8. The preparation method of the traditional Chinese medicine composition for treating functional dyspepsia according to any one of claims 4 to 7, which is characterized by comprising the following steps: in the step (2), 8 times of ethanol is added for ethanol extraction; the concentration of ethanol is preferably 70%; further preferably, the ethanol is extracted for 3 times, each time for 1 hour; more preferably, the temperature of the ethanol extraction is 55-75 ℃.
9. The preparation method of the traditional Chinese medicine composition for treating functional dyspepsia according to any one of claims 4 to 8, which is characterized by comprising the following steps: in the step (3), the codonopsis pilosula and the rhizoma pinellinae praeparata are added with water to decoct the dregs obtained in the step (2), and then the decoction is filtered to obtain filtrate for later use;
and/or in the step (3), the decoction is carried out for 2 times, and each time lasts for 1 hour; preferably, 8 times the amount of water is added for the first time and 6 times the amount of water is added for the second time.
10. The preparation method of the traditional Chinese medicine composition for treating functional dyspepsia according to any one of claims 4 to 9, which is characterized by comprising the following steps: the mixing in the step (4) is to mix the filtrate obtained in the step (2) and the filtrate obtained in the step (3) with the distilled aqueous solution obtained in the step (1) and/or the residue obtained after the steam distillation extraction in the step (1);
and/or in the step (4), the second auxiliary material is dextrin.

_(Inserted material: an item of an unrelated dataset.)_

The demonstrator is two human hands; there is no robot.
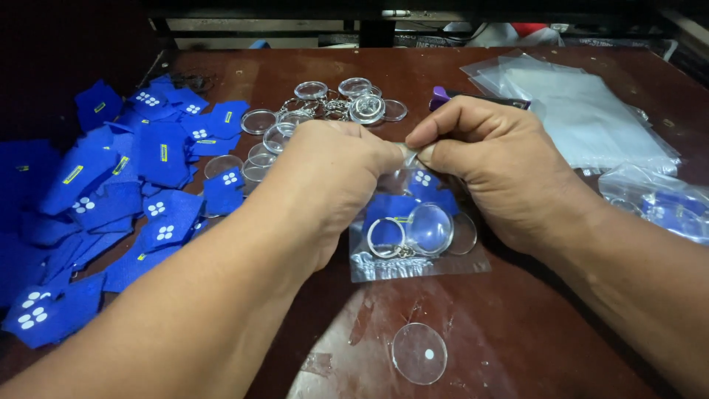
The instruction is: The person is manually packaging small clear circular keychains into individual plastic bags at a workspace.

11. The preparation method of the traditional Chinese medicine composition for treating functional dyspepsia according to any one of claims 4 to 10, wherein the preparation method comprises the following steps: the finished product preparation in the step (4) is decoction, capsules, pills, granules, tablets or oral liquid.
12. Use of a Chinese medicinal composition according to any one of claims 1 to 3 or prepared by a process for preparing a Chinese medicinal composition according to any one of claims 4 to 11 in the manufacture of a medicament for the treatment of gastrointestinal dyskinesia, abnormal gastric acid secretion or analgesia.